TRY IT - Retype each line of the listing below, from the first through the one holding "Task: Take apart", with no other lines.
INFORMATION PROVIDED Block Start
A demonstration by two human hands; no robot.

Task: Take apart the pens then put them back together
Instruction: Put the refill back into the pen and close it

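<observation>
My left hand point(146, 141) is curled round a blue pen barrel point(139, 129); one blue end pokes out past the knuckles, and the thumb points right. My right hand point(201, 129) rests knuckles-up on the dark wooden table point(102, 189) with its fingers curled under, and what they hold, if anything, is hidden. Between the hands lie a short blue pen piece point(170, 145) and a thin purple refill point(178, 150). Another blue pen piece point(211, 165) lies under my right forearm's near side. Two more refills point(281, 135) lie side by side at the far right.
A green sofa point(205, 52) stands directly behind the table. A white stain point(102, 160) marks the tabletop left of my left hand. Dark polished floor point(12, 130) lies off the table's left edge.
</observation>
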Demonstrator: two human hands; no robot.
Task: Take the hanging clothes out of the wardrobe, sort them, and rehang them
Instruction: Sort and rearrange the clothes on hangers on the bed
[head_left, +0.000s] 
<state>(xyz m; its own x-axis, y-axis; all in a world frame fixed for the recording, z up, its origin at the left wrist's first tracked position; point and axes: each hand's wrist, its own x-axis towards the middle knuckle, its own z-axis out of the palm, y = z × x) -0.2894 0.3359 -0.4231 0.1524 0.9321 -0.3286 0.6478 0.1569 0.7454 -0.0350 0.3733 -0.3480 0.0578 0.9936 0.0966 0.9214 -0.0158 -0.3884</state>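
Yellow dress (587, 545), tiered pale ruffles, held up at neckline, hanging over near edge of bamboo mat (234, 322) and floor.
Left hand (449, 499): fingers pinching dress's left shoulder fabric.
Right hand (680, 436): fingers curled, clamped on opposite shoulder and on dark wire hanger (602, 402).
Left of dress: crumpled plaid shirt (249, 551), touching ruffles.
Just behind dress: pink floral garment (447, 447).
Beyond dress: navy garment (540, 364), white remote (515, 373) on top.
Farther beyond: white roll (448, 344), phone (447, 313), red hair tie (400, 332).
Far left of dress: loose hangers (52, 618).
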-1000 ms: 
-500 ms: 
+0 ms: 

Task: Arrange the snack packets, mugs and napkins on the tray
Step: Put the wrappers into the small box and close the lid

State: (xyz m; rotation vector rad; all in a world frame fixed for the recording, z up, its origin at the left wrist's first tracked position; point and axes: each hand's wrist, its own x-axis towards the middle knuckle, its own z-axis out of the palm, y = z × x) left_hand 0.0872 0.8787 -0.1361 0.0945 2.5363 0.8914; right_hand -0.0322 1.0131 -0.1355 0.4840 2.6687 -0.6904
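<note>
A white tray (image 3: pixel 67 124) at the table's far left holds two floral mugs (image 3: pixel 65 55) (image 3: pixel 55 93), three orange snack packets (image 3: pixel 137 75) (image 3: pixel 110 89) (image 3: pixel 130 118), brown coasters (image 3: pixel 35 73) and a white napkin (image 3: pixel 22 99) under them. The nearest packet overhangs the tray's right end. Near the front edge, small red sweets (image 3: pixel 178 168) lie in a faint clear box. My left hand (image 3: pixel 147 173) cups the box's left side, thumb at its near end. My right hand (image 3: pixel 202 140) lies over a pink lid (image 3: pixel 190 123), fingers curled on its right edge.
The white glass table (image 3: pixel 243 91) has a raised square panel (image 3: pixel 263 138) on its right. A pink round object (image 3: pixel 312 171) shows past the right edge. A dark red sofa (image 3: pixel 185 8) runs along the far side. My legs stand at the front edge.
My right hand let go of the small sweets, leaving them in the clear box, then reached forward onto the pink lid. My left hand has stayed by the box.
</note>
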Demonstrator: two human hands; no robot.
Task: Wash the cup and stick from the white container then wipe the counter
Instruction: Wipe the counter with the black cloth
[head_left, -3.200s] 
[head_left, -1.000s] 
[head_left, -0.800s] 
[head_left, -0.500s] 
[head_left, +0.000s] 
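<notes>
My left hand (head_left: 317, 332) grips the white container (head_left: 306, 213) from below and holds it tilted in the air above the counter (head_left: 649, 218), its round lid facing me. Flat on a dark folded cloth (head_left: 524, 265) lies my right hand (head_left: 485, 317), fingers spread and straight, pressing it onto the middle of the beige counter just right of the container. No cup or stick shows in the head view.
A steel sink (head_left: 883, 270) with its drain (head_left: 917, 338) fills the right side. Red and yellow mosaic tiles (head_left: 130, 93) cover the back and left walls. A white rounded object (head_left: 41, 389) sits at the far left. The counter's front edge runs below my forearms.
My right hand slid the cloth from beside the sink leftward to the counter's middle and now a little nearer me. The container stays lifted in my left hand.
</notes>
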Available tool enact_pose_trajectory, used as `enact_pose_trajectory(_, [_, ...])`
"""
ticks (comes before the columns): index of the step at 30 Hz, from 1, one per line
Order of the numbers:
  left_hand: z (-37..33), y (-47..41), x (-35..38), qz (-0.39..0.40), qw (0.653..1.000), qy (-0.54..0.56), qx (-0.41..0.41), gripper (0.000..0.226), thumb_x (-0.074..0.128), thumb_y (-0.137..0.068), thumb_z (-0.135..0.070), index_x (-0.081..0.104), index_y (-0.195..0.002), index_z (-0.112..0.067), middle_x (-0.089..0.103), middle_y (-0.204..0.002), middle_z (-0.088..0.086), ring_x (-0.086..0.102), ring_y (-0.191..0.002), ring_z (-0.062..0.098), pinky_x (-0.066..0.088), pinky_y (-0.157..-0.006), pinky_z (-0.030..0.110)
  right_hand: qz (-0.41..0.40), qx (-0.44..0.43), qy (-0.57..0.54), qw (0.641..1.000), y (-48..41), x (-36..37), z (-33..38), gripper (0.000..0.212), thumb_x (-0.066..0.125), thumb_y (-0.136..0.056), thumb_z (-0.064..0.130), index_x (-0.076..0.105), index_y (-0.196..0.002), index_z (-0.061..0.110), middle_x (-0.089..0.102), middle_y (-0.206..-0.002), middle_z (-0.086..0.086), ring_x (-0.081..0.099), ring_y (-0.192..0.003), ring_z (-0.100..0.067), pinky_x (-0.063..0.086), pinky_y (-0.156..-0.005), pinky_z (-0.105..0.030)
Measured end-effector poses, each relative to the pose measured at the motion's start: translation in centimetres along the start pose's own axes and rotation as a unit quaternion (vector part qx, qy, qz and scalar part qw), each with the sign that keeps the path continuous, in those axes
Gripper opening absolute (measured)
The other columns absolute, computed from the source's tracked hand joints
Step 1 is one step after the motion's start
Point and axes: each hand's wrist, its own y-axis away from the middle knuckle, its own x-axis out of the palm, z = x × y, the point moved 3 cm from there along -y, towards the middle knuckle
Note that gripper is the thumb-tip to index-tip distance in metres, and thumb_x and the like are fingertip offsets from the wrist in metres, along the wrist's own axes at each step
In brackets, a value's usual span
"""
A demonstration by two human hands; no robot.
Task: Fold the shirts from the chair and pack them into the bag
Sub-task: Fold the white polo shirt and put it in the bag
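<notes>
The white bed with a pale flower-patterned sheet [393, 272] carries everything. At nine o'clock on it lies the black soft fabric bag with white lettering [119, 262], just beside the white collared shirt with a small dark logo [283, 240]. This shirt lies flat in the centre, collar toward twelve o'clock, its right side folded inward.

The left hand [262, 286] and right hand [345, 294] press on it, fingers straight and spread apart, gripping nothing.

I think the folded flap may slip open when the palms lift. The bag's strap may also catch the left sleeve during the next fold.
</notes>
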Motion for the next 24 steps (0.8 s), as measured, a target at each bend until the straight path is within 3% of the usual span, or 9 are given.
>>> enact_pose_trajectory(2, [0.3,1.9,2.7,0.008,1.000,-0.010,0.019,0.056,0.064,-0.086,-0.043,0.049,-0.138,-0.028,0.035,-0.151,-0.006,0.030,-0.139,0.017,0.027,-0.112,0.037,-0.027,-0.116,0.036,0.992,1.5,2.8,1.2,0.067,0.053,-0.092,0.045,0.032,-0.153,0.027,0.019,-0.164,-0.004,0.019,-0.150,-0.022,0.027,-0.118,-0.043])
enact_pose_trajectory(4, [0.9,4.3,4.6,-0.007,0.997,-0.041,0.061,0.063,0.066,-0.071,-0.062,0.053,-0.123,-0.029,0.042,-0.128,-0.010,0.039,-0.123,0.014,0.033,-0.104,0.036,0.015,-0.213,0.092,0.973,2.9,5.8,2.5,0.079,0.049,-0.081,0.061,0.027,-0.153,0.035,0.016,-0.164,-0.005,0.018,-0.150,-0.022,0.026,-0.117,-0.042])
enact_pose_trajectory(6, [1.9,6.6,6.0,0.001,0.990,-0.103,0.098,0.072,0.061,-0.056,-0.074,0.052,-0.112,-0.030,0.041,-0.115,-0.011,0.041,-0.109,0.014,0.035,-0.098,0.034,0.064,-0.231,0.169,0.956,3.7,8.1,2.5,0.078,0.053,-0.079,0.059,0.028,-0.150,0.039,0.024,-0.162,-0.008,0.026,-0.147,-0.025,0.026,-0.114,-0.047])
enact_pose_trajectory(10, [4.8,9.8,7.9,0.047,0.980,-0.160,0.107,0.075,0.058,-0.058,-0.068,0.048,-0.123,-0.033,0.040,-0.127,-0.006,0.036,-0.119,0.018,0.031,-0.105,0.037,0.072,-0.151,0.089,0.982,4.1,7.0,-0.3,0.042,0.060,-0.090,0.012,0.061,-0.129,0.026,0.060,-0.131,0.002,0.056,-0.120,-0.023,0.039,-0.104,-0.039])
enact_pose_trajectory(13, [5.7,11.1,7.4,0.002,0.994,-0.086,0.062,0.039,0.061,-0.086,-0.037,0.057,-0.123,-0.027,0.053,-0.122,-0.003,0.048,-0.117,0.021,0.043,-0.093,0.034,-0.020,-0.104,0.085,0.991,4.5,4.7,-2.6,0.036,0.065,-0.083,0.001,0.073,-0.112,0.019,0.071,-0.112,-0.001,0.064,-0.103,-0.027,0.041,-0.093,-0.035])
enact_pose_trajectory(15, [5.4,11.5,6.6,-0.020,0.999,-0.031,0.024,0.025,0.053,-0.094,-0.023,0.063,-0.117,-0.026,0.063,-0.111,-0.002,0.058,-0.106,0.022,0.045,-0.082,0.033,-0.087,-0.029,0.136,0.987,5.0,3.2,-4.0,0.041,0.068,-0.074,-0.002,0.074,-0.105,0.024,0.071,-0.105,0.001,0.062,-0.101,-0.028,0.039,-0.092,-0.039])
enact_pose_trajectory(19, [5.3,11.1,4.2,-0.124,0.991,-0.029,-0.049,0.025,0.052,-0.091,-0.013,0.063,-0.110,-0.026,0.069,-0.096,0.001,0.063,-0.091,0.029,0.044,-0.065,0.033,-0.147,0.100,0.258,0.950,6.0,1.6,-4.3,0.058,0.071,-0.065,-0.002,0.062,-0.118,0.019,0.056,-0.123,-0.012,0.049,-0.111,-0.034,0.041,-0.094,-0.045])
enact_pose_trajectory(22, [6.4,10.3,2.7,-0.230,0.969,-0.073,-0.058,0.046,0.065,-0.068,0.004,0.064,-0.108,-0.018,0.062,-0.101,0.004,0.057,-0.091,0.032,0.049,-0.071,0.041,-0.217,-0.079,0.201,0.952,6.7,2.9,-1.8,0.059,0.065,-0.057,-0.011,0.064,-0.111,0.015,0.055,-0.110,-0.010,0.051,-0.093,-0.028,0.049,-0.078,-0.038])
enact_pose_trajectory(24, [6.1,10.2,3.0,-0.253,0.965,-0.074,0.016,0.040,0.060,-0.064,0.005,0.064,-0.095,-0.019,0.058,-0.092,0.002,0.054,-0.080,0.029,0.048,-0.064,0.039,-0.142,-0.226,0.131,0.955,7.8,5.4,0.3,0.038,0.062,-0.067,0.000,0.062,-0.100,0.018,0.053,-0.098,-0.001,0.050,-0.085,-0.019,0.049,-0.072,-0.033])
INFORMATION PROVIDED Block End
TASK RESPONSE -
A demonstration by two human hands; no robot.

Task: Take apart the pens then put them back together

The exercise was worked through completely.